Your result should be every line of the records below that contains the word "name".

[[ Dataset excerpts open ]]

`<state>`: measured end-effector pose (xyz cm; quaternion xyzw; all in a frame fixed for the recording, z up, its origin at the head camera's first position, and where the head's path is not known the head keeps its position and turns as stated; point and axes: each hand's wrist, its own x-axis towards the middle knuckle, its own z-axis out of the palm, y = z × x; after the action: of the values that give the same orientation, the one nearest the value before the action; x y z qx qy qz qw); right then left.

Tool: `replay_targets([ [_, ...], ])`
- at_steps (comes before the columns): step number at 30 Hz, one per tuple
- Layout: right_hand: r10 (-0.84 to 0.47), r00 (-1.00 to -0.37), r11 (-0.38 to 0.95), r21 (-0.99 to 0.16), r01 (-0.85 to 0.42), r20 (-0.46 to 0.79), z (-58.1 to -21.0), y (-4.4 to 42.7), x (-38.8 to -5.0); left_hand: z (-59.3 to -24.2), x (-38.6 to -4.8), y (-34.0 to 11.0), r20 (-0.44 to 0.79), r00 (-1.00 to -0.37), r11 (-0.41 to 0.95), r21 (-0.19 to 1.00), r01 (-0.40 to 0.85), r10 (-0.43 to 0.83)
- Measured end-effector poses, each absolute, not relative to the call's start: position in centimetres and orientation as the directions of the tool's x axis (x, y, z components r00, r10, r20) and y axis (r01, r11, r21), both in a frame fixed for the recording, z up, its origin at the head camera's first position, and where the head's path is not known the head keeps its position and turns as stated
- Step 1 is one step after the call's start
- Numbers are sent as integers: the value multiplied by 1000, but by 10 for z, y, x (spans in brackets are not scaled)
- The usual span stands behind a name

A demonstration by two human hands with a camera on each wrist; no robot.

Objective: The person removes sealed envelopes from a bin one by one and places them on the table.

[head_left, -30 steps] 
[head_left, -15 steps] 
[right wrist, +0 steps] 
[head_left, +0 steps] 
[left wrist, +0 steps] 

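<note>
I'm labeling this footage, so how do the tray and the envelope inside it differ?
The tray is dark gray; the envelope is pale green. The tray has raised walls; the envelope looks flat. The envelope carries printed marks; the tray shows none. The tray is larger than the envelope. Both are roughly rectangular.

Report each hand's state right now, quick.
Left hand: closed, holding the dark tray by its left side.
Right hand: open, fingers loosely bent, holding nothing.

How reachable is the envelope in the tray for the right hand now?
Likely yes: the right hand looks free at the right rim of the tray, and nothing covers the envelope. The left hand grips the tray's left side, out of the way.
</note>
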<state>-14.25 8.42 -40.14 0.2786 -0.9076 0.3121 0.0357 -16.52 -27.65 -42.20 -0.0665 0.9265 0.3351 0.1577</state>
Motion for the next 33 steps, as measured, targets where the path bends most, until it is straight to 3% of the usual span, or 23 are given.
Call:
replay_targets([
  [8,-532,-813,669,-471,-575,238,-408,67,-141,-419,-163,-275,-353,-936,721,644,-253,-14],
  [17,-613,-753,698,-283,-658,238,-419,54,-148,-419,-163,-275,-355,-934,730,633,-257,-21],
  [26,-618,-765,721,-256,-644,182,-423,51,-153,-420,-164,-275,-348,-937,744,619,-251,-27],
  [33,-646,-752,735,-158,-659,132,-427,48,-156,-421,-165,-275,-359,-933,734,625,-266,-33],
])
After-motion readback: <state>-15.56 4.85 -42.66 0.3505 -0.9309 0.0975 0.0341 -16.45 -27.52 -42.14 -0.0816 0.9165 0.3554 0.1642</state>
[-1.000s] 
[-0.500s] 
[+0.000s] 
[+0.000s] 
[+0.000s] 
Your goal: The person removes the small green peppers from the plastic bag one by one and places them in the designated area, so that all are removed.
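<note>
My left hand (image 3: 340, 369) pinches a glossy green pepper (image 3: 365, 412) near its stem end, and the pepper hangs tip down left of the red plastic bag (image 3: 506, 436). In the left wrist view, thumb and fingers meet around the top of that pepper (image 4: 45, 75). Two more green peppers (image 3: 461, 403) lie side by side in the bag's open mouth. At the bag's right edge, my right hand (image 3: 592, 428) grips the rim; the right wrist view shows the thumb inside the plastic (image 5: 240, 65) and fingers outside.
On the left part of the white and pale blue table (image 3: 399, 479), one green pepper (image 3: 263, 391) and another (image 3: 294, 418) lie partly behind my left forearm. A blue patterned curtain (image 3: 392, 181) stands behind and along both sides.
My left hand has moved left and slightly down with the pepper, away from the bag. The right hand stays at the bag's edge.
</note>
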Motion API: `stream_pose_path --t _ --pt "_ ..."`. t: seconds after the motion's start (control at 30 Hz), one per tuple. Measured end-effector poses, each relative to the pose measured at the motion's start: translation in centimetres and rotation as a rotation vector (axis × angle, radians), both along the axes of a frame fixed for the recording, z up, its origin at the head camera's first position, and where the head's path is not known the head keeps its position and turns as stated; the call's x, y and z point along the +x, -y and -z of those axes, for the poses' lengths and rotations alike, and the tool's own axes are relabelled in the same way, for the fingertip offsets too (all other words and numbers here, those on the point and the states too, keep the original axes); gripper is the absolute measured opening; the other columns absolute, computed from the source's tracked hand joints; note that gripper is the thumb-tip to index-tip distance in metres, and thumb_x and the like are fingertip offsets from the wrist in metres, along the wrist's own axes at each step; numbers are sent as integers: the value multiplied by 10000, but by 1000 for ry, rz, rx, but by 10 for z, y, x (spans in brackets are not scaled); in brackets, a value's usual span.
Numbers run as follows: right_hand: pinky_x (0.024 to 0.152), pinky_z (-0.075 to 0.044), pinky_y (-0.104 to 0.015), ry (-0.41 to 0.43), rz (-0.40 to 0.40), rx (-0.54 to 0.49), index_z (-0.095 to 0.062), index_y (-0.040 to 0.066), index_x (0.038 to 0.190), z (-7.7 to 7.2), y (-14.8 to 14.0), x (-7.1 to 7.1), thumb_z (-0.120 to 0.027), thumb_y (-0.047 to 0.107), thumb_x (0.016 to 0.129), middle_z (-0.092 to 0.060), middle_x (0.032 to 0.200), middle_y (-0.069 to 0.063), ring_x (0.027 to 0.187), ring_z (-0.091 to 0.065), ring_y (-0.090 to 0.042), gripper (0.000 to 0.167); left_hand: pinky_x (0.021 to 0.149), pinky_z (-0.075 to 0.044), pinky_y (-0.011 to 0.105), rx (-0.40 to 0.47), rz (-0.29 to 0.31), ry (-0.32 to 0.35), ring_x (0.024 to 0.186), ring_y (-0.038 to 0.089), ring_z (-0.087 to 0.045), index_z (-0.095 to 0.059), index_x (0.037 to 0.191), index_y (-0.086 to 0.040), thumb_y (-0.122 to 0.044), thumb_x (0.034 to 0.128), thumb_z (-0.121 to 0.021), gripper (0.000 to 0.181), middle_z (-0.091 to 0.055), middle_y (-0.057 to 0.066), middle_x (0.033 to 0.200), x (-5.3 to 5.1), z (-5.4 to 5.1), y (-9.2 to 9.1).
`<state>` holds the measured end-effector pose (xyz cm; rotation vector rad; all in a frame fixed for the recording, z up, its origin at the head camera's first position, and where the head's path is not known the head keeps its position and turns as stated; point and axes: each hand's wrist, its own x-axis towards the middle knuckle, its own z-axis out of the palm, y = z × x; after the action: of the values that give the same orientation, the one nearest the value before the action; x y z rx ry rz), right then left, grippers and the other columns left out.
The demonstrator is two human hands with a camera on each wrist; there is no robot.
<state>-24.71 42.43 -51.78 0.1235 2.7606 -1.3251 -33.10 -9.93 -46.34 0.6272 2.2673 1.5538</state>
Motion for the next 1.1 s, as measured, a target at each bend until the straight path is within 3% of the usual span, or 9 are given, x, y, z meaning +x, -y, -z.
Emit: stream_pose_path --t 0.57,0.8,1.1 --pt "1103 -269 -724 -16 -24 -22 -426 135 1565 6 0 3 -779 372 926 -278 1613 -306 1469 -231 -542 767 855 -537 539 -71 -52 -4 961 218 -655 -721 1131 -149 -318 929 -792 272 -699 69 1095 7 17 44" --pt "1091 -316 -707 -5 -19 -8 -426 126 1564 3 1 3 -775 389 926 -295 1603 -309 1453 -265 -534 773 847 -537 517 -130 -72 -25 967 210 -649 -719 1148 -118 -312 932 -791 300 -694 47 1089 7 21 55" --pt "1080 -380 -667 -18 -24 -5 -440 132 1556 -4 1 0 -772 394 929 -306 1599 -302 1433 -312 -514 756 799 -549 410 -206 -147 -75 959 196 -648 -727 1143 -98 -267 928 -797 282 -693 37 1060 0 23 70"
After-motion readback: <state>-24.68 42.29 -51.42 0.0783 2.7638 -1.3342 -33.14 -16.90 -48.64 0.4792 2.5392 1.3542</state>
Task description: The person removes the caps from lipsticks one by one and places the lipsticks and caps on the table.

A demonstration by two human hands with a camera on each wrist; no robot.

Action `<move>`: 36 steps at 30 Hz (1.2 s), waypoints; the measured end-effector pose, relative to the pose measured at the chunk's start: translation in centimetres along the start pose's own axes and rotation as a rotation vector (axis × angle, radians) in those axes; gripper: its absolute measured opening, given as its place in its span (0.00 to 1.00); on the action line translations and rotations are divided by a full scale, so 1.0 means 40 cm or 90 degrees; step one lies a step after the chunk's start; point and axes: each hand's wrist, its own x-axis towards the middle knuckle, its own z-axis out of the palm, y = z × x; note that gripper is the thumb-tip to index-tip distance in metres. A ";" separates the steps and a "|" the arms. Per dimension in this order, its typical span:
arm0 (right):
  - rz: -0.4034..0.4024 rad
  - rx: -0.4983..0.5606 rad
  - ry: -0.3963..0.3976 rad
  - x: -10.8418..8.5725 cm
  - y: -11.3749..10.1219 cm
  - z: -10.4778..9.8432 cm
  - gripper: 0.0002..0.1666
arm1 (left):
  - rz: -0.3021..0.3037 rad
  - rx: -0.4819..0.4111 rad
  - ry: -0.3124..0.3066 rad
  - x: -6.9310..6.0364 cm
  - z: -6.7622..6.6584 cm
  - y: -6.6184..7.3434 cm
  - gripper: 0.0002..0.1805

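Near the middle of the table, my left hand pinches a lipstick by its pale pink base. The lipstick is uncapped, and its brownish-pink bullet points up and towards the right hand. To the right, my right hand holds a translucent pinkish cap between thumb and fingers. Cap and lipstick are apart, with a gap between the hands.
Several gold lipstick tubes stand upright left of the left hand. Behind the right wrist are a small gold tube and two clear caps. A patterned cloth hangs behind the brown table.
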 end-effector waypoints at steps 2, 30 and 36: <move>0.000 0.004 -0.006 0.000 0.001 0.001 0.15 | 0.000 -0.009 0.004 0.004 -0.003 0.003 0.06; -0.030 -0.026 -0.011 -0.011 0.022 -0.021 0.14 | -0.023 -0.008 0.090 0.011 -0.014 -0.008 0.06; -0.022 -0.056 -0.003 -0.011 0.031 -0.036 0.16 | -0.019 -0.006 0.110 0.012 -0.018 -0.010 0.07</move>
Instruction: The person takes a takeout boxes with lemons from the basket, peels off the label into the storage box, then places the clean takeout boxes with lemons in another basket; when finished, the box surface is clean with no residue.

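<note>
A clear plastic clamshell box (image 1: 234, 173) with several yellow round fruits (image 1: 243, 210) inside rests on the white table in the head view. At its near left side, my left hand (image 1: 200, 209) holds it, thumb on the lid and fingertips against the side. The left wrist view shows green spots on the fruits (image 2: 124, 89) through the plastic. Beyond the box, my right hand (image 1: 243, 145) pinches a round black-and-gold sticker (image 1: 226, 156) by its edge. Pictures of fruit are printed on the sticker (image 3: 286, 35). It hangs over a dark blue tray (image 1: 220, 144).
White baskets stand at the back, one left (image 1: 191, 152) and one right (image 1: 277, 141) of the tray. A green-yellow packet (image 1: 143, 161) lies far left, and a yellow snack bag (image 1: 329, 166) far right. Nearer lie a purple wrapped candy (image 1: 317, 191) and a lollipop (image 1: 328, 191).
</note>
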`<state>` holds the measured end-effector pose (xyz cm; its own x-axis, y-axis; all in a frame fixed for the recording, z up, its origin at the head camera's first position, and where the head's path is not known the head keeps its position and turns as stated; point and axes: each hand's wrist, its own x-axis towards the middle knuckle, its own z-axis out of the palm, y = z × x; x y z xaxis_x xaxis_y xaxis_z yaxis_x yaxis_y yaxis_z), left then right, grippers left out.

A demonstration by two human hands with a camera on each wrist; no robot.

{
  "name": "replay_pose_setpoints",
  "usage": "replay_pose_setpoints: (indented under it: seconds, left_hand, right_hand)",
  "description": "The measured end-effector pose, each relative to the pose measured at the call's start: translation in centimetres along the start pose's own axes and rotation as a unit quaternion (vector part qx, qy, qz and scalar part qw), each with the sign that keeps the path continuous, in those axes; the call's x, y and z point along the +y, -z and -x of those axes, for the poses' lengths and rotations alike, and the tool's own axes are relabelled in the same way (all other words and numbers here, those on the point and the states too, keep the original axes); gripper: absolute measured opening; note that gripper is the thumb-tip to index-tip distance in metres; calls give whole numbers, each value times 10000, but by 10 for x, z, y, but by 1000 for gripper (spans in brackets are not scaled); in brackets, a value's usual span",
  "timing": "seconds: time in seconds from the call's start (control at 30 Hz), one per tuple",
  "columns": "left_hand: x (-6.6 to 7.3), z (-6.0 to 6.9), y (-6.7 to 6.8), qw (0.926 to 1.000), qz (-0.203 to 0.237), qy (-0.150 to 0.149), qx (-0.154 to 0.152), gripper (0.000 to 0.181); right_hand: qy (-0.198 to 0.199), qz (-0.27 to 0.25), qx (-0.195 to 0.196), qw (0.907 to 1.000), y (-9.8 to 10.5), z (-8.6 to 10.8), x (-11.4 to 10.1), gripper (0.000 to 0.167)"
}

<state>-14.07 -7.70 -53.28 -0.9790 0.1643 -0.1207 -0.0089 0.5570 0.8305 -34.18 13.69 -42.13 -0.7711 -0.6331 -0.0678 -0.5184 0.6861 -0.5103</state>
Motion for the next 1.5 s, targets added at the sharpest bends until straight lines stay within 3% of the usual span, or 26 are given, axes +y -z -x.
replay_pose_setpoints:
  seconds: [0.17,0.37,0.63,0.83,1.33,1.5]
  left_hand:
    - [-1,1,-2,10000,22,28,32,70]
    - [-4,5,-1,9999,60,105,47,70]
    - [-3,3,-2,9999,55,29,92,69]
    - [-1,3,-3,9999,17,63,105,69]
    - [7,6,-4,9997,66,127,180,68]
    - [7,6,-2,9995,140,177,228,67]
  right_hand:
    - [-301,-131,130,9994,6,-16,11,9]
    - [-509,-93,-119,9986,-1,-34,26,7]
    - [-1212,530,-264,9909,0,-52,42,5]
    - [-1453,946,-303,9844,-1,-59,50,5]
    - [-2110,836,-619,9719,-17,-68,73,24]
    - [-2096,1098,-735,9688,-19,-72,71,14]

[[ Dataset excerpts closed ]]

# Answer to the exercise
- The usual span stands behind a name
  "name": "replay_pose_setpoints",

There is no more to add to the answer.